Task goal:
In the material below, begin at the line that has "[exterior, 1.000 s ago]", stop after the line that has "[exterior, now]", and transcribe those lines exactly, without pictures.

Data extracts:
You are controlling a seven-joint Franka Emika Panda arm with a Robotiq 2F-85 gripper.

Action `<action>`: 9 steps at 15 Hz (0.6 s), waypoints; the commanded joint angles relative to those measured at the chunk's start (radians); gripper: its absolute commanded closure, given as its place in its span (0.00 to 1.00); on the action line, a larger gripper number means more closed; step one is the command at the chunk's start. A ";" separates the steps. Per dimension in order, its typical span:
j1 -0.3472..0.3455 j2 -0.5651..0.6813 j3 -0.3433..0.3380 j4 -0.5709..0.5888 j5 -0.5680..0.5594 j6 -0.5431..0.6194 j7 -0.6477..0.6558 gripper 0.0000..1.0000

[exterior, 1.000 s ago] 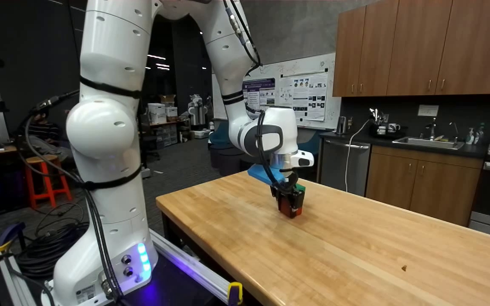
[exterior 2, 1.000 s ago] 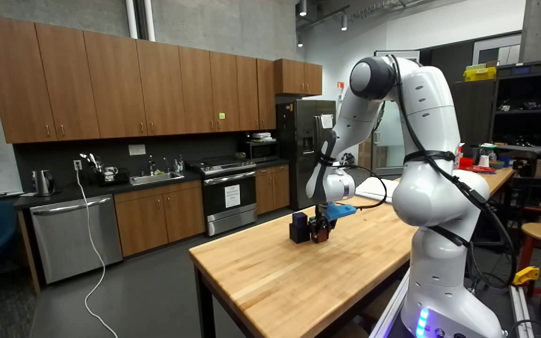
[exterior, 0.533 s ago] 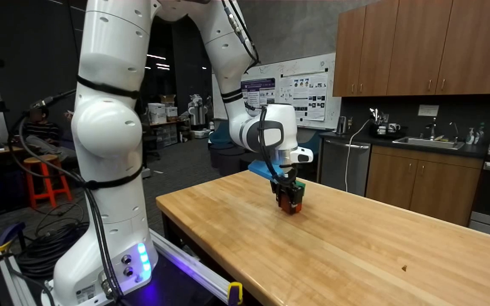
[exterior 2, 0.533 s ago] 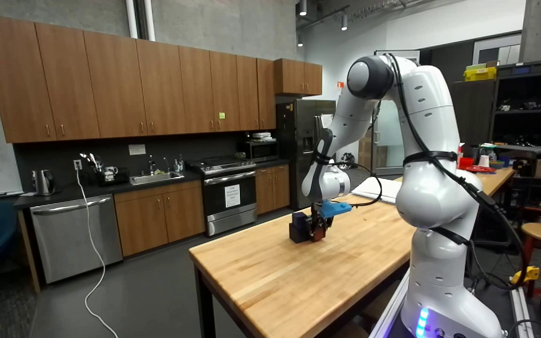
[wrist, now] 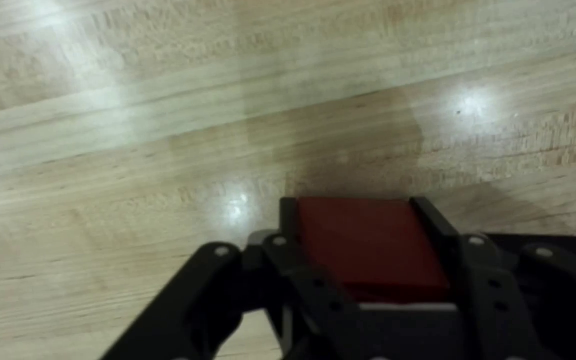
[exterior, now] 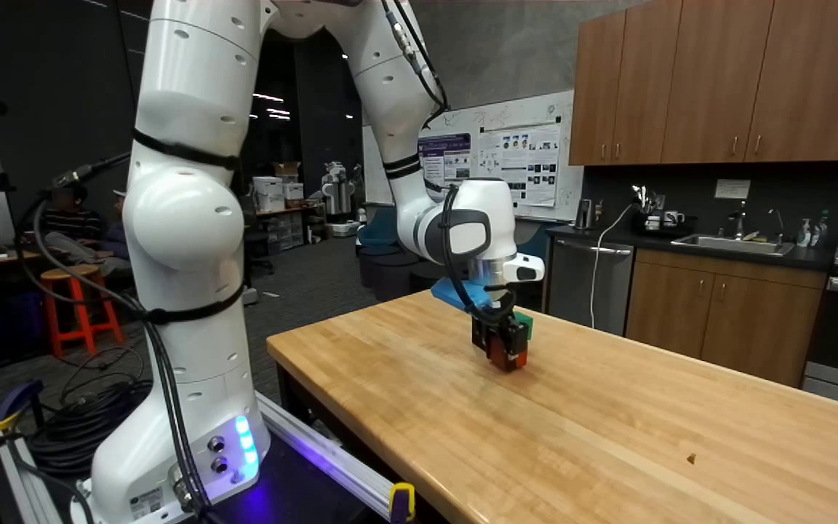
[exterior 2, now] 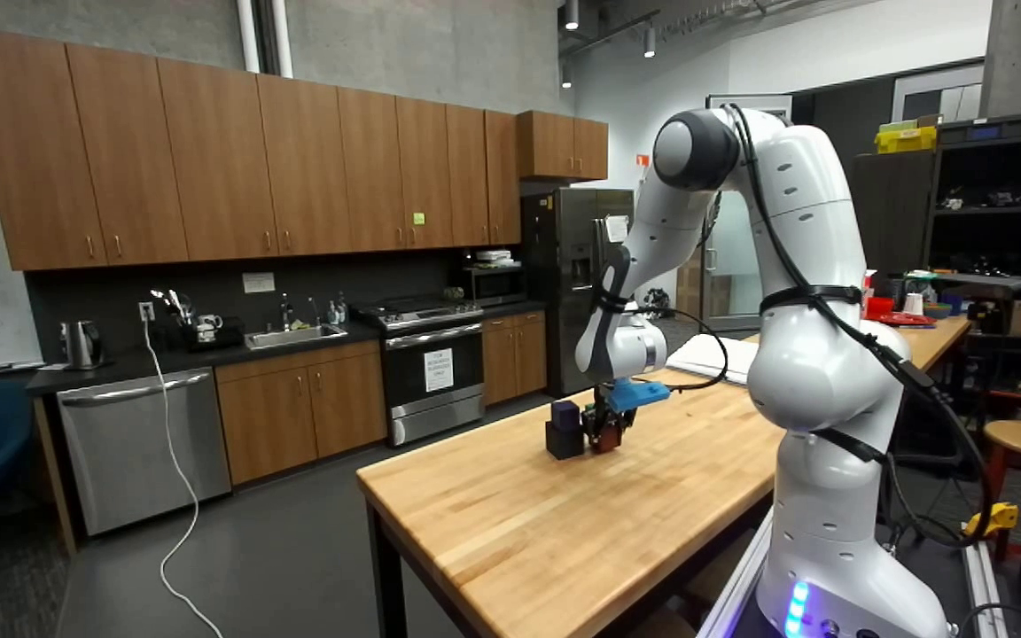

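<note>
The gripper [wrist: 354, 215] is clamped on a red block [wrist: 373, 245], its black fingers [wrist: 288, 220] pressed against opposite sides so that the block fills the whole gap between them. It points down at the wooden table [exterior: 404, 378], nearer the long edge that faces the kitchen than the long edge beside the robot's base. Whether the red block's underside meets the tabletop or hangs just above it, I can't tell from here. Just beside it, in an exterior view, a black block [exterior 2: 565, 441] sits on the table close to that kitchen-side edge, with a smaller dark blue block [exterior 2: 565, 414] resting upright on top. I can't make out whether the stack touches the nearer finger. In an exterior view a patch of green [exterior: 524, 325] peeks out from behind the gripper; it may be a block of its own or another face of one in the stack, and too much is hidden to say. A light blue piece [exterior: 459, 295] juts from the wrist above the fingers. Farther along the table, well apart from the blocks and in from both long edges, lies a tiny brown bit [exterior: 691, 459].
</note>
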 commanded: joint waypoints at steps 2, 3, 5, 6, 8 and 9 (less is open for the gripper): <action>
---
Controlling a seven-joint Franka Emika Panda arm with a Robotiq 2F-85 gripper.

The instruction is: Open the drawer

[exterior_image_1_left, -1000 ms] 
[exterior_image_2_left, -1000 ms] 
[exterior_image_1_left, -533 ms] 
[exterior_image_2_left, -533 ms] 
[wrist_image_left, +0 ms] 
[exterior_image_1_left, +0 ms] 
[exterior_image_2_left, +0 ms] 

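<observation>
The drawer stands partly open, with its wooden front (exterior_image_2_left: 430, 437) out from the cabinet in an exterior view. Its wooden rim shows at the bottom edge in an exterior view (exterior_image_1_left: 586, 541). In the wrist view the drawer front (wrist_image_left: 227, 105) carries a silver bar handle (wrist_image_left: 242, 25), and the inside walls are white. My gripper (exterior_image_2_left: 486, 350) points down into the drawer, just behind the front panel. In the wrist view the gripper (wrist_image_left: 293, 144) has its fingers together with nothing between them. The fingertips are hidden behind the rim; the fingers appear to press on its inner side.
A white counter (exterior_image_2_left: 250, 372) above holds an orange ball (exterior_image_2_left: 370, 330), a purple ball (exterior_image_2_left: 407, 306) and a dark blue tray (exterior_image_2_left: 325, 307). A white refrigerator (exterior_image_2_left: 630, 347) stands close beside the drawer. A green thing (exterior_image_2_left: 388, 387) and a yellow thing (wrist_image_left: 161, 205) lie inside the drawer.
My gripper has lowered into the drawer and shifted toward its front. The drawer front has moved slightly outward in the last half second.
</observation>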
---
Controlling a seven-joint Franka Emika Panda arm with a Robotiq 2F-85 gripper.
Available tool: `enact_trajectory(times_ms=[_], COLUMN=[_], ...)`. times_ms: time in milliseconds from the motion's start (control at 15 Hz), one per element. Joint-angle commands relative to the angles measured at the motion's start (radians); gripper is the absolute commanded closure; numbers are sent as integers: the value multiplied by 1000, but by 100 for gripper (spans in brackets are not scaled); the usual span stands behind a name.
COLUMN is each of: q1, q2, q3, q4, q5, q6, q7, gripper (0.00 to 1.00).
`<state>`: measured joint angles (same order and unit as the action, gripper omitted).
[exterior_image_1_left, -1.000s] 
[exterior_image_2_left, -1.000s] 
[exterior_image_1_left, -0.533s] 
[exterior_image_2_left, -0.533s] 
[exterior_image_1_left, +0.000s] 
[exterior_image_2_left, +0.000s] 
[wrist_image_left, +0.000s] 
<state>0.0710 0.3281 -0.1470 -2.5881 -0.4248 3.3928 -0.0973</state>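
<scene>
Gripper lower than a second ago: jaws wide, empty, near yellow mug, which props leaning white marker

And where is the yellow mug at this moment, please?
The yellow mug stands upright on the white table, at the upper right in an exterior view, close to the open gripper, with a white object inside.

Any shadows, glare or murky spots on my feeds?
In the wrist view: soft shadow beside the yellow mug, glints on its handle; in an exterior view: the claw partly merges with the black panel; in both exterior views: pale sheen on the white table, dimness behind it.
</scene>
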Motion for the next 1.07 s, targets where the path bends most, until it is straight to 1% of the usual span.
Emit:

Output for this exercise:
[exterior, 1.000 s ago] 
[exterior 2, 1.000 s ago] 
[exterior, 0.533 s ago] 
[exterior 2, 0.533 s ago] 
[wrist, now] 
[exterior, now] 

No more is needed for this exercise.